START Provided records
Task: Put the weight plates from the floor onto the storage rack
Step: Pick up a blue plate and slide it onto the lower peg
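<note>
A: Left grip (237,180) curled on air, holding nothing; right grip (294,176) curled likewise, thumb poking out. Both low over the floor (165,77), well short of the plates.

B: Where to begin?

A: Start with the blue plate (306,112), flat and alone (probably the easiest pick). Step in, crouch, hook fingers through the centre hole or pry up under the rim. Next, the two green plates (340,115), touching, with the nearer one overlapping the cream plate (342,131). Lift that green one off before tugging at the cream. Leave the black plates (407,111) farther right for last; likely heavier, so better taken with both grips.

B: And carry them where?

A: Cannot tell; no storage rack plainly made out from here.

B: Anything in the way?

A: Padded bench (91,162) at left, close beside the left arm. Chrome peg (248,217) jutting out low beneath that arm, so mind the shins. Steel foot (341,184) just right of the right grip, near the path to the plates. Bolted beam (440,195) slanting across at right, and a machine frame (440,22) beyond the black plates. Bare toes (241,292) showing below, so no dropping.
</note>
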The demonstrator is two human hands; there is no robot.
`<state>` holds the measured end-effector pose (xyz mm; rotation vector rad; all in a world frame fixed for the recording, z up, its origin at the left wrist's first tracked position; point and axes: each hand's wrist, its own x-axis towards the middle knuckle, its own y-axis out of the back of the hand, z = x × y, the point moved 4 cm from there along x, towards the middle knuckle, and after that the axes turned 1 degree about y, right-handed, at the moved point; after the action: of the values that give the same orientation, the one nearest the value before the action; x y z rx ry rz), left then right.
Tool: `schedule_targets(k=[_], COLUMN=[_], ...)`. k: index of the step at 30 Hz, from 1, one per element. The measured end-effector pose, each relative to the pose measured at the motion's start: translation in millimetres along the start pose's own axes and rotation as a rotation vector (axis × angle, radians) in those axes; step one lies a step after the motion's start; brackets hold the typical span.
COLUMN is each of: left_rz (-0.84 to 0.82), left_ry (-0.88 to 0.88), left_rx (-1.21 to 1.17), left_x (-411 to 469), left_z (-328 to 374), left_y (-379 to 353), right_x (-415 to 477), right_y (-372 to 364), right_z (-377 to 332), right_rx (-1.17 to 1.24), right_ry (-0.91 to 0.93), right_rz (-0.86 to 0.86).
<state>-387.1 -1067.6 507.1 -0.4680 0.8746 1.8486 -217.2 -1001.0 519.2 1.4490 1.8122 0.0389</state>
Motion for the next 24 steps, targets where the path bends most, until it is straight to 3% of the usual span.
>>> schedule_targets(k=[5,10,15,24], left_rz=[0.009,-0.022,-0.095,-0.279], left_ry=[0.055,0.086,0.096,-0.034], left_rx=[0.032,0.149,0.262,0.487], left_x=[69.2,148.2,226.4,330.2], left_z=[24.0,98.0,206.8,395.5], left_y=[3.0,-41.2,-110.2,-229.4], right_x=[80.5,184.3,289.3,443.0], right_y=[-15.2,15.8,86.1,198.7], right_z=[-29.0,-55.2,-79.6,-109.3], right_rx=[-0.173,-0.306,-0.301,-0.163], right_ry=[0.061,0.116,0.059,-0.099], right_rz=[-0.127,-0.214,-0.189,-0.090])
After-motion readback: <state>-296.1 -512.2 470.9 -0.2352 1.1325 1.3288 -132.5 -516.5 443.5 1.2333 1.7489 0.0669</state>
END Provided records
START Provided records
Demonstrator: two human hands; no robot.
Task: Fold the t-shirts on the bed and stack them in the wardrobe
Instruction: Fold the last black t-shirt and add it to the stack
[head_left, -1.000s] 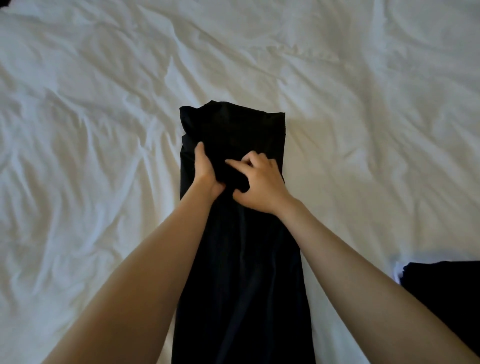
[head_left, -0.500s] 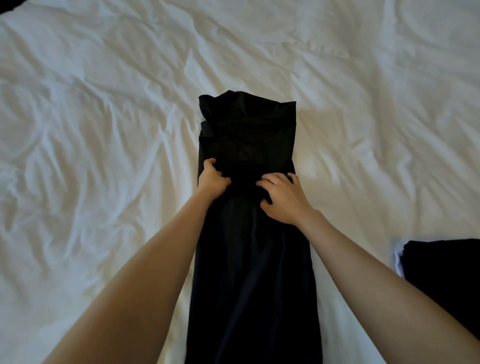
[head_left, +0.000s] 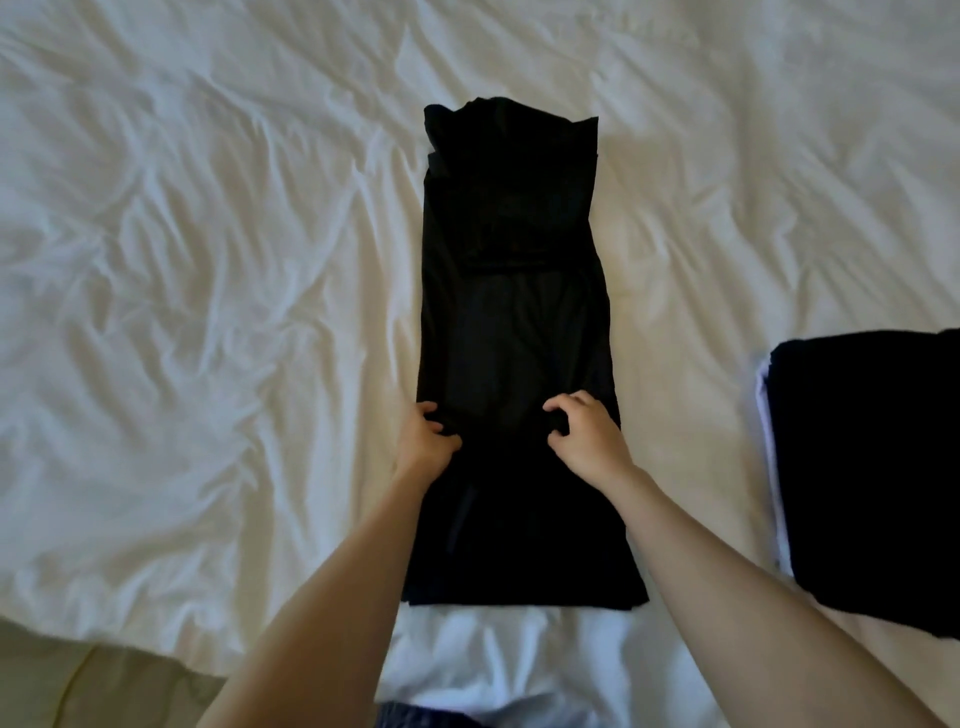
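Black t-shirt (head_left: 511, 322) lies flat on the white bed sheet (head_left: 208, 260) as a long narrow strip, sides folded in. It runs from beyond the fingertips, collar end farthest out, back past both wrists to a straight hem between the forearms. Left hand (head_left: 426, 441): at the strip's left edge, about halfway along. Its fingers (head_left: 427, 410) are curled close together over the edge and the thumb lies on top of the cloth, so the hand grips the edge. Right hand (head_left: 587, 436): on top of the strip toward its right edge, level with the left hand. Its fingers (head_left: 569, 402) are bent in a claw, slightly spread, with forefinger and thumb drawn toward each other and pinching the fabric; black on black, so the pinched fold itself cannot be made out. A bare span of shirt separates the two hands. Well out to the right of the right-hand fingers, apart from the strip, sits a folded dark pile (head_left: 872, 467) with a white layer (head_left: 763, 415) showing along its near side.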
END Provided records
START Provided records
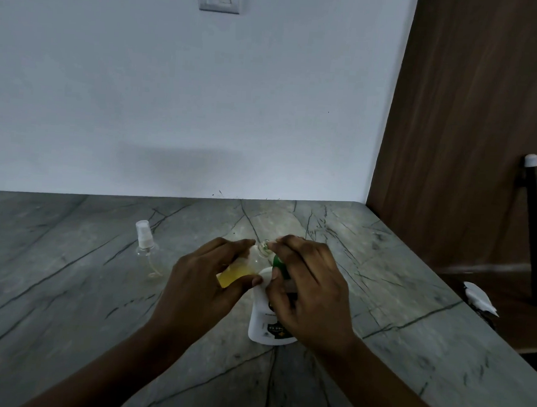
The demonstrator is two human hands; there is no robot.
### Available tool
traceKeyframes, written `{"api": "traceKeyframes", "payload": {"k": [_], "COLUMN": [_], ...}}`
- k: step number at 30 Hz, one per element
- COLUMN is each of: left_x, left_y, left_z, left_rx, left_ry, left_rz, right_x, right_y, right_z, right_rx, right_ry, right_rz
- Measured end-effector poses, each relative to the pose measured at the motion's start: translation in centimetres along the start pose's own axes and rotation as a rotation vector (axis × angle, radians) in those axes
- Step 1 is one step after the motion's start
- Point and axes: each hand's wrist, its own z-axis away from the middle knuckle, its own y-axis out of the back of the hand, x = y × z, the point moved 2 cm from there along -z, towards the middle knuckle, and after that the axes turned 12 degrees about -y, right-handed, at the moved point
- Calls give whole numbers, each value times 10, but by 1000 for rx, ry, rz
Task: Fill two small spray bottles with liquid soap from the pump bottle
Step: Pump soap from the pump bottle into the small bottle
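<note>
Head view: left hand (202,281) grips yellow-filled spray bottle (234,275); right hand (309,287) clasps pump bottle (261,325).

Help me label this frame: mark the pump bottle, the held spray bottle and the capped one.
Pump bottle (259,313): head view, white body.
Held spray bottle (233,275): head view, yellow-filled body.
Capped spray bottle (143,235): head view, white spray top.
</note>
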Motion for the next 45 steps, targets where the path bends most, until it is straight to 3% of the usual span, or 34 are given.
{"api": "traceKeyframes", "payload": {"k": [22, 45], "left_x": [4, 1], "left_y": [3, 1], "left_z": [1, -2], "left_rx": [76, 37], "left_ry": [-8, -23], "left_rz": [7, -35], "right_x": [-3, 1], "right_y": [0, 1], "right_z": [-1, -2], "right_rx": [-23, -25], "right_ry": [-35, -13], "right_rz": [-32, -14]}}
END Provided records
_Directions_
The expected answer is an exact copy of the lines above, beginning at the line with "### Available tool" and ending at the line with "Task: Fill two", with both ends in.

_Response_
### Available tool
traceKeyframes, written `{"api": "traceKeyframes", "payload": {"k": [_], "COLUMN": [_], ...}}`
- k: step number at 30 Hz, one per element
- COLUMN is each of: left_x, left_y, left_z, left_rx, left_ry, left_rz, right_x, right_y, right_z, right_rx, right_ry, right_rz
- Measured end-effector poses, each relative to the pose measured at the motion's start: translation in centimetres along the start pose's own axes and rotation as a rotation vector (axis × angle, radians) in those axes
- Step 1 is one step after the motion's start
- Point and axes: each hand's wrist, its own z-axis away from the middle knuckle, its own y-axis out of the back of the hand, x = y × z, the point moved 2 cm from there along -z, towards the middle knuckle, and after that the axes turned 12 degrees about -y, right-handed, at the moved point
- Calls give whole numbers, each value times 10, but by 1000 for rx, ry, rz
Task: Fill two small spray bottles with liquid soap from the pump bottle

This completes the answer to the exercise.